*DATA EXCERPT*
——

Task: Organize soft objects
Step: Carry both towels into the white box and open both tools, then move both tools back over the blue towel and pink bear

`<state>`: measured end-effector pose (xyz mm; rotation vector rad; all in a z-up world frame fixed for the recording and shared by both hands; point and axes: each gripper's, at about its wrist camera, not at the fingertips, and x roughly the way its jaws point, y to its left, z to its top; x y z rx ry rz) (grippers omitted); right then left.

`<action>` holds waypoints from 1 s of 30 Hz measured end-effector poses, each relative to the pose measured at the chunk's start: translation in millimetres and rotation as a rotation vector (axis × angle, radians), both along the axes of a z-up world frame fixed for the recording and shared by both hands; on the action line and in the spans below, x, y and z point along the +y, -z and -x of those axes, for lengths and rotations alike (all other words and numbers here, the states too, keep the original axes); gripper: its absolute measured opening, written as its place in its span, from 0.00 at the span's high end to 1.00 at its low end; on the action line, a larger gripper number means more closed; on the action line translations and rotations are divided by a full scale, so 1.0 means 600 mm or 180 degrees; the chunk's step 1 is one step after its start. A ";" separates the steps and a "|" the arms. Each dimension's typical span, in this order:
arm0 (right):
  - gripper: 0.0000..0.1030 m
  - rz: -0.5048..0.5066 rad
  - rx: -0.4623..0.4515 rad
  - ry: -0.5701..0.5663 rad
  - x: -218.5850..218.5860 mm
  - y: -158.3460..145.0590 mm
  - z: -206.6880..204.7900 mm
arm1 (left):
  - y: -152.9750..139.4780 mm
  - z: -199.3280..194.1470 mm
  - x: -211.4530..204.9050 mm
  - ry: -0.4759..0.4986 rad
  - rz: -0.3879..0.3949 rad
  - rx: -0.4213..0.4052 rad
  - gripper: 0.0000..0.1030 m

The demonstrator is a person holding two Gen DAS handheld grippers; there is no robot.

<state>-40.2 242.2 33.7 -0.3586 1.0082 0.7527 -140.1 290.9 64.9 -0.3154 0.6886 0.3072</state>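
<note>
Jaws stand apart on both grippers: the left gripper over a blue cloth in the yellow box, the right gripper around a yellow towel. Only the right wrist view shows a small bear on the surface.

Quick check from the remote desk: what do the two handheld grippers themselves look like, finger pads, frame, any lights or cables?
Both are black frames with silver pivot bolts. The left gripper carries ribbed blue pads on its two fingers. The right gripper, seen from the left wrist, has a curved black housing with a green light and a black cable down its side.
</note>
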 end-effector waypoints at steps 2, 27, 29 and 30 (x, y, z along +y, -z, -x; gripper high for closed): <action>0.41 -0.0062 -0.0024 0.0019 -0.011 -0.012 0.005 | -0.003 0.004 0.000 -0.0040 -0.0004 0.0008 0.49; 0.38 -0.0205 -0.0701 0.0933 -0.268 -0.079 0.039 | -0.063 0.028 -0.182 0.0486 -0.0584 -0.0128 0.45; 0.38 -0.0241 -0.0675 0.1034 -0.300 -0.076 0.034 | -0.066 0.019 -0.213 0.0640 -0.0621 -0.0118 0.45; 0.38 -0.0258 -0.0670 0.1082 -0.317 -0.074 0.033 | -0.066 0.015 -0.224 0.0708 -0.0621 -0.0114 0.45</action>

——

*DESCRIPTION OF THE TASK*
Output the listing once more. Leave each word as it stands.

*ANSWER SECTION*
Task: Organize soft objects
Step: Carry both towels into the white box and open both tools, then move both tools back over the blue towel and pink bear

`<state>`: measured end-effector pose (xyz mm; rotation vector rad; all in a z-up world frame fixed for the recording and shared by both hands; point and axes: each gripper's, at about its wrist camera, not at the fingertips, and x roughly the way its jaws point, y to its left, z to its top; x y z rx ry rz) (grippers omitted); right then left.

`<action>` holds waypoints from 1 s of 30 Hz measured end-effector poses, each relative to the pose measured at the chunk's start: translation in millimetres and rotation as a rotation vector (axis × angle, radians), both along the axes of a z-up world frame fixed for the recording and shared by both hands; on the action line and in the spans below, x, y and z point along the +y, -z and -x of those axes, for lengths and rotations alike (all other words and numbers here, the states too, keep the original axes); gripper: its absolute measured opening, written as its place in its span, from 0.00 at the span's high end to 1.00 at its low end; on the action line, a larger gripper number means more closed; on the action line translations and rotations are divided by a full scale, so 1.0 means 600 mm or 180 degrees; the chunk's step 1 is one step after its start. A ";" separates the steps and a "|" the arms. Each dimension's typical span, in this order:
arm0 (right):
  - gripper: 0.0000..0.1030 m
  - rz: -0.5048..0.5066 rad
  - rx: -0.4623..0.4515 rad
  - ry: -0.5701..0.5663 rad
  - x: -218.5850..218.5860 mm
  - y: -158.3460..145.0590 mm
  - z: -206.6880..204.7900 mm
arm1 (left):
  - y: -152.9750..139.4780 mm
  - z: -199.3280..194.1470 mm
  - x: -211.4530..204.9050 mm
  - ry: -0.4759..0.4986 rad
  - rz: -0.3879..0.3949 rad
  - rx: -0.4213..0.4052 rad
  - gripper: 0.0000..0.1030 m

The demonstrator is a person holding two Gen DAS handheld grippers; there is no robot.

<state>-40.2 242.2 33.7 -0.3586 1.0082 0.7527 -140.1 290.9 64.9 -0.3154 0.6886 0.3072</state>
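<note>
Jaws stand apart on both grippers: the left gripper over a blue cloth in the yellow box, the right gripper around a yellow towel. Only the right wrist view shows a small bear on the surface.

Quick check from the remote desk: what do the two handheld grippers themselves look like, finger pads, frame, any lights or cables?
Both are black frames with silver pivot bolts. The left gripper carries ribbed blue pads on its two fingers. The right gripper, seen from the left wrist, has a curved black housing with a green light and a black cable down its side.
</note>
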 end-effector waypoints at steps 2, 27, 29 and 30 (x, y, z along +y, -z, -x; gripper high for closed): <action>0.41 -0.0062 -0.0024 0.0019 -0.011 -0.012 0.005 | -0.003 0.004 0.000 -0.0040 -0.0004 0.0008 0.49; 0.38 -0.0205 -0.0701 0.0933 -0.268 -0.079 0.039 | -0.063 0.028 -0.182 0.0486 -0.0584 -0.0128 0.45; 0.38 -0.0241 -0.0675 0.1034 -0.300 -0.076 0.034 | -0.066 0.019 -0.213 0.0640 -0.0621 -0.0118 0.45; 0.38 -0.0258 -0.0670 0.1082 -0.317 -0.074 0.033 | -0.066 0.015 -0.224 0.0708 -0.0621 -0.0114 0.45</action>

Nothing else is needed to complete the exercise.